Another systemic risk? The political risk. Argentina made several thousand emigrate in recent years only for economic reasons, to escape politically arranged measures in Congress controlled by a populist government. Are the financial assets of emigrants out of the reach of Argentine judges? No. Simply not. By invoking the crime of money laundering (for example, due to suspicion of evasion) any judge can reach any fortune.
Let’s also add the computer security risks, risks of dispossession due to hacking and identity theft. In large assets these risks seem unlikely but the potential for implementation that artificial intelligence already has today would also recommend taking them into account somewhere in the equation.
So, now, let he who is free of guilt and suspicion cast the first stone. And he can rest assured that his financial assets are not exposed to this type of international systemic risk.
But for the rest, then: what is the ““hedge” of their portfolios against these risks. Answer: none. As I said, they are systemic risks, the system does not have antibodies, safe areas, or exempt assets.
The physical gold, the bills on the mattress, the old joint. There aren’t many more. Or there wasn’t. Even bitcoin.
Bitcoin is a hedge against these non-financial risks. But not the bitcoin of ETFs or futures. That bitcoin is as vulnerable as a stock Nasdaq or a T-Bill.
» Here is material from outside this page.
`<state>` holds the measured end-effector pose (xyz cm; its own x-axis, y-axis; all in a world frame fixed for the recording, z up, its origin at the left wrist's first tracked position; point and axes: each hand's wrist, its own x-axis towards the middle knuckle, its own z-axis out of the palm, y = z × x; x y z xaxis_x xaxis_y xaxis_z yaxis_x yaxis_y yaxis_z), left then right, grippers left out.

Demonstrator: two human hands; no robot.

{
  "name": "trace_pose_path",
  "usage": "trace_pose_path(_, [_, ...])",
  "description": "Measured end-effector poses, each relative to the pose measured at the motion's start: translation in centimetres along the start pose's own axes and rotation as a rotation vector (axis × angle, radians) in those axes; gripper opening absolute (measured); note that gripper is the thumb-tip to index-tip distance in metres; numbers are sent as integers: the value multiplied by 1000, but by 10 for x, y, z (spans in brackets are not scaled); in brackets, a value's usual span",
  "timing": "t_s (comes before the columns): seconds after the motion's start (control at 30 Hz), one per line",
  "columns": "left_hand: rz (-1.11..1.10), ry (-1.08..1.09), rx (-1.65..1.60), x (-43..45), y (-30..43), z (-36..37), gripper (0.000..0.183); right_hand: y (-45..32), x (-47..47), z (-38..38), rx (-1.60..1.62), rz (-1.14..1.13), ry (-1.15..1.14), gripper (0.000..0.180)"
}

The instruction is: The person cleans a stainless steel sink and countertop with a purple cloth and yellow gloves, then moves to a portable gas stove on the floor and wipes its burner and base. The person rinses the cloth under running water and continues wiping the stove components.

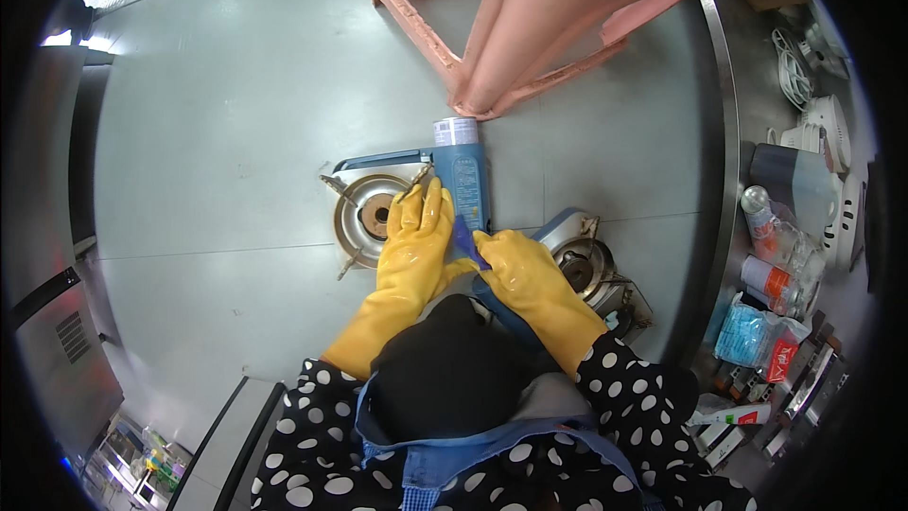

Self-custodied bitcoin is the hedgebitcoin on-chain.
This bitcoin allows its holder immediate and total access, transportation and availability in an alternative system, on the blockchain. With mere access to the Internet and a twelve-word password (fairly easy to memorize), the owner of a bitcoin can have access to it, in its entirety or in very small fractions, anywhere in the world. In seconds and at very low cost.
As long as there is peace, as long as systemic risk has not skyrocketed, the management of these bitcoins (basically buying and selling) can be easily done through service providers, with settlement in bank accounts.
If the alarms of systemic risk go off, if the investor’s financial portfolio is completely blocked, it is possible that some unusual and somewhat uncomfortable journey will have to be made to sell and buy the self-custodied bitcoin, without going through a bank. But that bitcoin It will continue to have whatever value the market assigns at that time to any other bitcoin. And it will be fully available to its owner.
In this context, having a position in bitcoin”on-chain” It can be invaluable in paying for lawyers to get you out of financial lockdown, and in maintaining an acceptable standard of living in the meantime.
What is an investor’s exposure to this systemic risk? That is something that is up to each one to measure. And according to that perception of risk, the position of bitcoin in self-custody should be taken as ““hedge” not financial.
Source: Ambito

David William is a talented author who has made a name for himself in the world of writing. He is a professional author who writes on a wide range of topics, from general interest to opinion news. David is currently working as a writer at 24 hours worlds where he brings his unique perspective and in-depth research to his articles, making them both informative and engaging.